Improving efficiency is necessary but insufficient to address the climate crisis. We also need to electrify our energy use and decarbonize our energy supply. And we must do these things simultaneously in a very compressed timeframe if we hope to avoid the worst effects of climate change. We believe this means that we should stop doing DERs and instead couple moderate upgrades in efficiency with heat pumps and solar (when appropriate).
While it’s true that a home that has had a deep energy retrofit can get by with a much smaller and simpler heat-pump system than a home that has had more moderate efficiency upgrades — and could save as much as 40-50% more carbon between now and 2050 — we have found that for most homes we can still cut a great deal of emissions at much lower upfront cost with more moderate efficiency improvements and larger heat-pump systems.
Over the past several years we have converted dozens of thermally average homes to heat pumps and have done partial conversions on many more. On the low end, energy use and carbon emissions are 15% to 20% less than pre-project usage and emissions. On the high end, energy use and carbon emissions are 60% to 70% less.

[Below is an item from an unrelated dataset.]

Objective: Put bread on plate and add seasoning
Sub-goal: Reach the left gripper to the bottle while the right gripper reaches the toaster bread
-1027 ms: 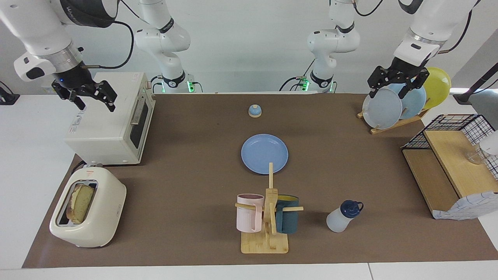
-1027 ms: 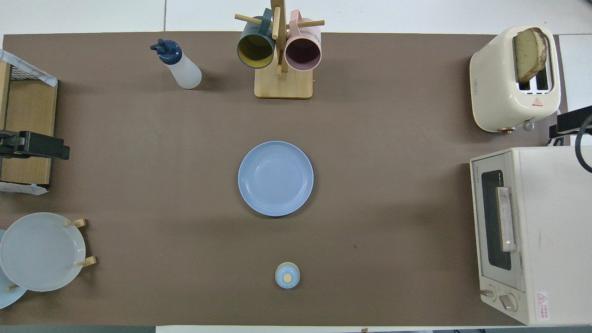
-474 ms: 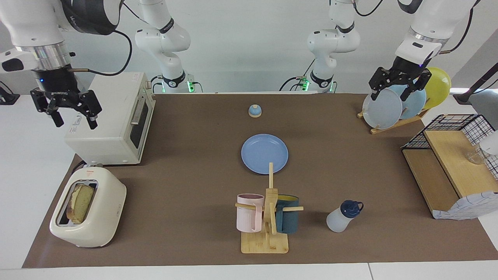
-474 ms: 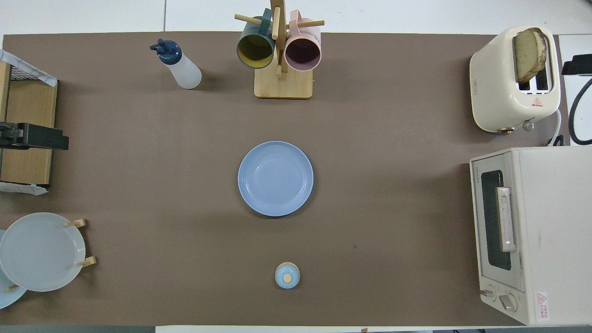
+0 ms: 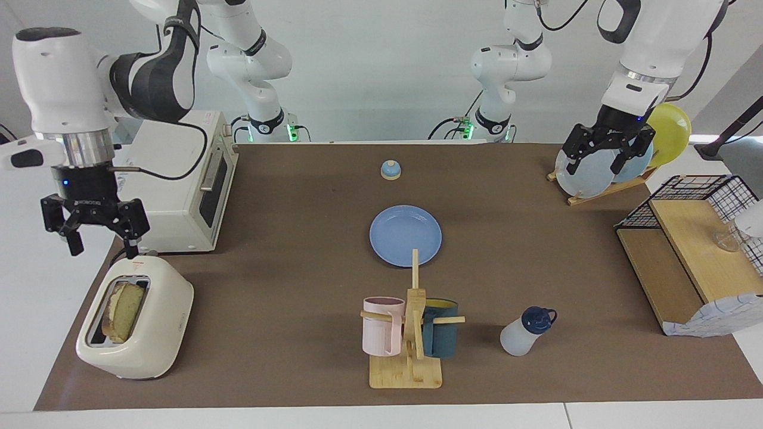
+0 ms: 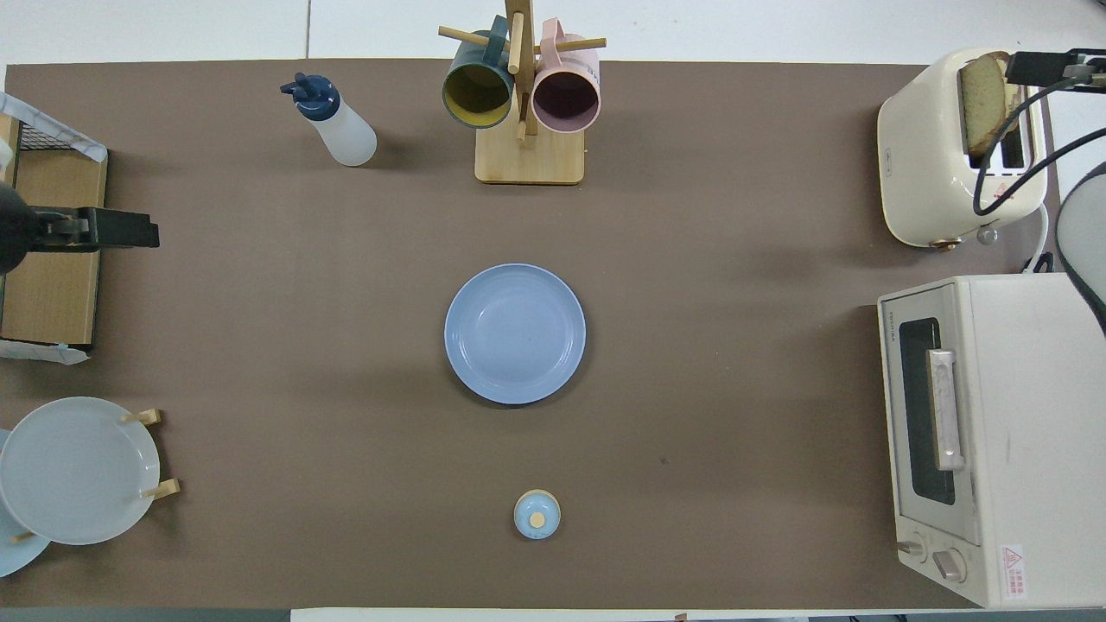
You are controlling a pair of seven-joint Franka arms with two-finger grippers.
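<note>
1. The right tool (image 5: 98,235) hangs in the air with its fingers spread wide and nothing between them, over the worktop's (image 5: 286,250) edge between the toaster oven (image 5: 170,185) and the toaster (image 5: 143,325), at the right arm's end
2. The bread (image 5: 123,310) stands upright in a slot of the cream toaster, its top poking out; no tool touches it
3. The plate (image 5: 405,234) lies flat and bare at the middle of the worktop, with the small bell (image 5: 390,170) nearer to the robots and the mug rack (image 5: 411,333) farther from them
4. The seasoning (image 5: 526,331) stands beside the mug rack, toward the left arm's end, untouched
5. The left tool (image 5: 608,152) is raised over the plate rack (image 5: 602,170), fingers apart and empty, its fingertips in front of the standing plates
</note>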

Probably our most successful moderate retrofit to date has been of a 1930s colonial. Except for minimal attic-floor insulation, this house was mostly uninsulated before we did our work. It also had an ancient boiler and water heater. We insulated the basement walls with 2 in. of closed-cell spray foam, dense-packed the wall cavities with cellulose, and insulated the underside of the roof with 3 in. of closed-cell spray foam followed by 7 in. of cellulose. With these measures, we reduced air leakage by 60%.
We also installed a ducted heat-pump system, a heat-pump water heater, and an induction cooktop. Operating carbon emissions went down by 70%, and because we minimized our use of foam and relied on cellulose wherever possible, the carbon storage of the cellulose offset the emissions of the foam, meaning that the envelope measures were carbon neutral. Of course, most of our projects don’t achieve this level of savings because most homes start out more efficient than this one.
That’s not to say that moderate retrofits coupled with heat-pump conversions are without their challenges. In our experience, a heat-pump system often costs more to install than a new gas heating system. We’ve also learned the hard way that heat-pump systems must be designed and installed by knowledgeable and skilled tradespeople to perform well. There are too many poorly designed and installed heat pumps. And too many are put into homes that haven’t had modest efficiency upgrades, resulting in comfort complaints and increased utility costs. We’re also concerned about refrigerant leaks, having suffered a couple on our projects. And if widespread electrification of homes isn’t coupled with equally widespread improvements in efficiency, the potential for strain on the electric grid during peak heating days is also a significant concern.
Even with all these challenges, we think our approach is the most promising way to scale up residential decarbonization. We could be wrong, just as we think we were wrong about DERs. All we can do is stay abreast of current science and technology and be willing to change course if—or rather, when—we learn a better way.